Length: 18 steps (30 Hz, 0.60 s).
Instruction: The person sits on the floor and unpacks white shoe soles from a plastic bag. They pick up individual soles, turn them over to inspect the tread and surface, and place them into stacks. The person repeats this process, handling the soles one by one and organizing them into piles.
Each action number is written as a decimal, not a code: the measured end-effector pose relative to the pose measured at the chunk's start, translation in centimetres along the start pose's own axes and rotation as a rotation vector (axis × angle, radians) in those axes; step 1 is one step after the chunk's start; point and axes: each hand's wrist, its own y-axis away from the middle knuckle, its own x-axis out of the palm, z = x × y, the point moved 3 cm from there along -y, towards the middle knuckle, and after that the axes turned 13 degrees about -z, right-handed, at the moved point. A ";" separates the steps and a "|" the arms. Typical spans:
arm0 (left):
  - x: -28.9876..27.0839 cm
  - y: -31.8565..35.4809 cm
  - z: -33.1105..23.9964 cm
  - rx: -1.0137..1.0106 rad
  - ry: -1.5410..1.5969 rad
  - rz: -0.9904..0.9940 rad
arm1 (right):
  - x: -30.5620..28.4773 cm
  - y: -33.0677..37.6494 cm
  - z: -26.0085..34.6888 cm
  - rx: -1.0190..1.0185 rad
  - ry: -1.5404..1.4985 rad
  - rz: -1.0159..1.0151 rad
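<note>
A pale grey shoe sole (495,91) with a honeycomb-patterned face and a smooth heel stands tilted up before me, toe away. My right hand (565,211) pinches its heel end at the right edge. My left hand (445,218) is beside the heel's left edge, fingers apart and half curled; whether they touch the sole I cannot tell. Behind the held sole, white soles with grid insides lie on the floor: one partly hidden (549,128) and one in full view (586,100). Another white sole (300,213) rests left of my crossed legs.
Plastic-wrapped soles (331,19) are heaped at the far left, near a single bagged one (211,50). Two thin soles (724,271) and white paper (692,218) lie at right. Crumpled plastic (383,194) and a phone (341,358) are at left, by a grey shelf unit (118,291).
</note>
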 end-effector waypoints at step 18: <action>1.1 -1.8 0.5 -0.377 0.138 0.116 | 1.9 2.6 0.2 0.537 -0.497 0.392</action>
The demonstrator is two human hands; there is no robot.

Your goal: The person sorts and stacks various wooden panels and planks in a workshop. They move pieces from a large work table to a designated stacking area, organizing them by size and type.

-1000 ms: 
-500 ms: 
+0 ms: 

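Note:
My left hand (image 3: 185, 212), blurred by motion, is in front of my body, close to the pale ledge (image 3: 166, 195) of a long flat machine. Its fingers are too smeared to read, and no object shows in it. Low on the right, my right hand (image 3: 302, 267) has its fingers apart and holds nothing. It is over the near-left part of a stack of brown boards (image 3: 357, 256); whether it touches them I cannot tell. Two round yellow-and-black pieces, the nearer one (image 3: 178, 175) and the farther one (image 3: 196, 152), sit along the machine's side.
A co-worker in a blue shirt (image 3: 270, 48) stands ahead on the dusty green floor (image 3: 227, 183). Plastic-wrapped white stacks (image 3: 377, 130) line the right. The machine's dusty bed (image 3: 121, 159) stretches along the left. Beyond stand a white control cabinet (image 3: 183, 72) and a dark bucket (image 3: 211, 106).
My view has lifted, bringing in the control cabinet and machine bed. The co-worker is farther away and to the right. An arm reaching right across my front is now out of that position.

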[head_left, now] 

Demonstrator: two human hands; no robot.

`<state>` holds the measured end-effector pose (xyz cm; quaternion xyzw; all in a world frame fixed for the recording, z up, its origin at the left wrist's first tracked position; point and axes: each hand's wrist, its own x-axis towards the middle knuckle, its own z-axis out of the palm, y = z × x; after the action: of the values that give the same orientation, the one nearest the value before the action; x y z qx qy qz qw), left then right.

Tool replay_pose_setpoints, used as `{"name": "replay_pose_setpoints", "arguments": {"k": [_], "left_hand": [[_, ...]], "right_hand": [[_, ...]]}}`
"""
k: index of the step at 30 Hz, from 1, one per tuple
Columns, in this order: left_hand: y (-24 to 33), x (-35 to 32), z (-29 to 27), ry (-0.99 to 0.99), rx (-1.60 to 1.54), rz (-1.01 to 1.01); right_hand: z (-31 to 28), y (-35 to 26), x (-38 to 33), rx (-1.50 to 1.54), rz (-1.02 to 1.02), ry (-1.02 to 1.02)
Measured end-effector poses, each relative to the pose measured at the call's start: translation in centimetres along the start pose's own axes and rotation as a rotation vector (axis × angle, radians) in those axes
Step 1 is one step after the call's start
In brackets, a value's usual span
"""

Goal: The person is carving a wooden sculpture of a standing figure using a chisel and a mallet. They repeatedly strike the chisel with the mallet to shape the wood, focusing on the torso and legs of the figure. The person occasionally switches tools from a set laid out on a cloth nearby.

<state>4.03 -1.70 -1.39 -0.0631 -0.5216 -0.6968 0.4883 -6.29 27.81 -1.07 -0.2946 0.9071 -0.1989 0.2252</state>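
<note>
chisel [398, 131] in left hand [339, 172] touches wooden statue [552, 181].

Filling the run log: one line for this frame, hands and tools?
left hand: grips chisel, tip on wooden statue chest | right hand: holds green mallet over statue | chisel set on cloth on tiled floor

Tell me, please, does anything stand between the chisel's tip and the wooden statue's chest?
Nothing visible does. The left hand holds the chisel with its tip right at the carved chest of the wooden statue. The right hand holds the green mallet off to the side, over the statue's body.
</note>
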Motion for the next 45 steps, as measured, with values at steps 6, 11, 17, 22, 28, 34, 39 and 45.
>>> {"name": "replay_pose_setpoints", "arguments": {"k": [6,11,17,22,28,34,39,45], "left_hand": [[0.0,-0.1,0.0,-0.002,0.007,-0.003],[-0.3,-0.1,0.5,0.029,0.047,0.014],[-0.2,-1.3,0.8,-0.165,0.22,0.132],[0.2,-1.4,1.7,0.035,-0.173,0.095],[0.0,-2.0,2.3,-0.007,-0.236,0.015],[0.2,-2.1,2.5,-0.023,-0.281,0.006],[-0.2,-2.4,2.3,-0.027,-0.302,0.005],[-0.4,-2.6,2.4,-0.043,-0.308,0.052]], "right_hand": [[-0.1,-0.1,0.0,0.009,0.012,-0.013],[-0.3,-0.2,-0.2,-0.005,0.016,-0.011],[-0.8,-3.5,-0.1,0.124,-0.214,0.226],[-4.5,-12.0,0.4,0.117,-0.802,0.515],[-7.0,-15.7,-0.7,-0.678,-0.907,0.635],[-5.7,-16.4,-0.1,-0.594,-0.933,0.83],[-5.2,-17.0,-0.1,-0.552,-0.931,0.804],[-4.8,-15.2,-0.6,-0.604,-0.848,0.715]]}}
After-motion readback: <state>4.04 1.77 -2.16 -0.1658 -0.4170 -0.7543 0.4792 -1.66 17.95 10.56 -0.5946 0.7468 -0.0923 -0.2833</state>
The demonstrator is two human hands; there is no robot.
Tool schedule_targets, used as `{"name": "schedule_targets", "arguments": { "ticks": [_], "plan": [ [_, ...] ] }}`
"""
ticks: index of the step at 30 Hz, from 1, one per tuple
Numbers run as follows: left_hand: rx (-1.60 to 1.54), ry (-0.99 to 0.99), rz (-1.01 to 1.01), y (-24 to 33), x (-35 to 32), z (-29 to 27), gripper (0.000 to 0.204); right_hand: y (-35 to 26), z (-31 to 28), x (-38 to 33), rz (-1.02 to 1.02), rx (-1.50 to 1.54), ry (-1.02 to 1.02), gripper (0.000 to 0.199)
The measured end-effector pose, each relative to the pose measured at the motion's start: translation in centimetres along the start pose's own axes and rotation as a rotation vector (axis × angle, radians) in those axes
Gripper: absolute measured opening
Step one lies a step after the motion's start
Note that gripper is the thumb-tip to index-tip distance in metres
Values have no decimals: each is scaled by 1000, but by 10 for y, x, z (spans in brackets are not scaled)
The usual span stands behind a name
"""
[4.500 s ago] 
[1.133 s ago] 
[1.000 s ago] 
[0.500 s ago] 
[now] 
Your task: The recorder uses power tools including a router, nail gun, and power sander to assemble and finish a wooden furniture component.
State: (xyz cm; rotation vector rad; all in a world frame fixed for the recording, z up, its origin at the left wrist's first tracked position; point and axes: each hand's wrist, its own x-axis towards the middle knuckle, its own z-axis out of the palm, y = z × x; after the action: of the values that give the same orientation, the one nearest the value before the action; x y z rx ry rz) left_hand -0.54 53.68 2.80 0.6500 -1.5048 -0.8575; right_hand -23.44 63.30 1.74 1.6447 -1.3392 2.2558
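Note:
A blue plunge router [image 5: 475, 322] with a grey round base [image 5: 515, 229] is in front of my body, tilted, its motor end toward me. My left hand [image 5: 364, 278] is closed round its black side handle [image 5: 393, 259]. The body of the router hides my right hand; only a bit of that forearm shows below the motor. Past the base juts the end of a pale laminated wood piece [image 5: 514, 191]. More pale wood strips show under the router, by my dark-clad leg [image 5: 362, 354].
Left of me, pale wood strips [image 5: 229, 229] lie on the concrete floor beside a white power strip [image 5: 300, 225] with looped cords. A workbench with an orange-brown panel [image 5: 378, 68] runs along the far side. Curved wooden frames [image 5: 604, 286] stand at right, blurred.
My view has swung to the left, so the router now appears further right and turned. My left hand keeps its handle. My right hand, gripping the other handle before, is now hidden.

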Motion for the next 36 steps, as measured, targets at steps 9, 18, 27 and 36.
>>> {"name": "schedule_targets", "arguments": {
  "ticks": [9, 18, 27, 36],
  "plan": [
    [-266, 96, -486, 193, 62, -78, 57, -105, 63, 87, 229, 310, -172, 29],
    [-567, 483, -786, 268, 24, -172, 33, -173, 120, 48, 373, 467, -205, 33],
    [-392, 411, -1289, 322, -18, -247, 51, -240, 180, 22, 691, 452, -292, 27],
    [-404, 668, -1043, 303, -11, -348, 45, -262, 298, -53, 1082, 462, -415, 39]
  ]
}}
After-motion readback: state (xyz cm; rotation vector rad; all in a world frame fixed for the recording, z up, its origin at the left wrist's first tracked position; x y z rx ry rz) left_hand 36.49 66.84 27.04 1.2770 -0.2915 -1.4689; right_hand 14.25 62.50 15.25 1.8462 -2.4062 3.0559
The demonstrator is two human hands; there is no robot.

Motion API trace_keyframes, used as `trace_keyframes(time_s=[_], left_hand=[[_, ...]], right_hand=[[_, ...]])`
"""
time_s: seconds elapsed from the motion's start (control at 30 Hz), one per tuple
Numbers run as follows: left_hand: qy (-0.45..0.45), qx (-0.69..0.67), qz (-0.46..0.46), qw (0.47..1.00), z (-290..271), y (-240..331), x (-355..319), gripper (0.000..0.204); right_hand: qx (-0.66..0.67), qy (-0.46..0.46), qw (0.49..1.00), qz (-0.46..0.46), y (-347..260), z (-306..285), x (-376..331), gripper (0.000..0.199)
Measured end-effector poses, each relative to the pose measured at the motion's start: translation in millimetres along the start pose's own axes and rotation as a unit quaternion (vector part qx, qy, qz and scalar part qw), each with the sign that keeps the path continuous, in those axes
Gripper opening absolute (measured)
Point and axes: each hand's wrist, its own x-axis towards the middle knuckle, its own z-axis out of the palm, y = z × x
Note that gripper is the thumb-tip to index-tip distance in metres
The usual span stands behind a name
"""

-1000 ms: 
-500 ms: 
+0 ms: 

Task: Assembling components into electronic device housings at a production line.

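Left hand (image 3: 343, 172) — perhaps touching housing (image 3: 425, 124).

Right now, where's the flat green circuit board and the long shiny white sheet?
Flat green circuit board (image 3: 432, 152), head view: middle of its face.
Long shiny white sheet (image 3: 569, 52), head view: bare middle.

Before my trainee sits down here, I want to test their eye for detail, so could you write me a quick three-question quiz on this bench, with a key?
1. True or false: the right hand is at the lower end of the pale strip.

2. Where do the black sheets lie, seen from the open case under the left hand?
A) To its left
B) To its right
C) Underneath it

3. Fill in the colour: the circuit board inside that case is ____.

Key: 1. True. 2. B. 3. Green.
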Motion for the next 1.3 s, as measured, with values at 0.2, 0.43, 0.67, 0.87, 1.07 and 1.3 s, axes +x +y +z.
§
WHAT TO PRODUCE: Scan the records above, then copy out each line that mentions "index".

ANSWER FOR THIS EXERCISE:
k: index of the step at 30 Hz, from 1, one per tuple
ticks: index of the step at 30 Hz, from 1, one per tuple
Note that gripper is the thumb-tip to index-tip distance in metres
Note that gripper is the thumb-tip to index-tip distance in metres

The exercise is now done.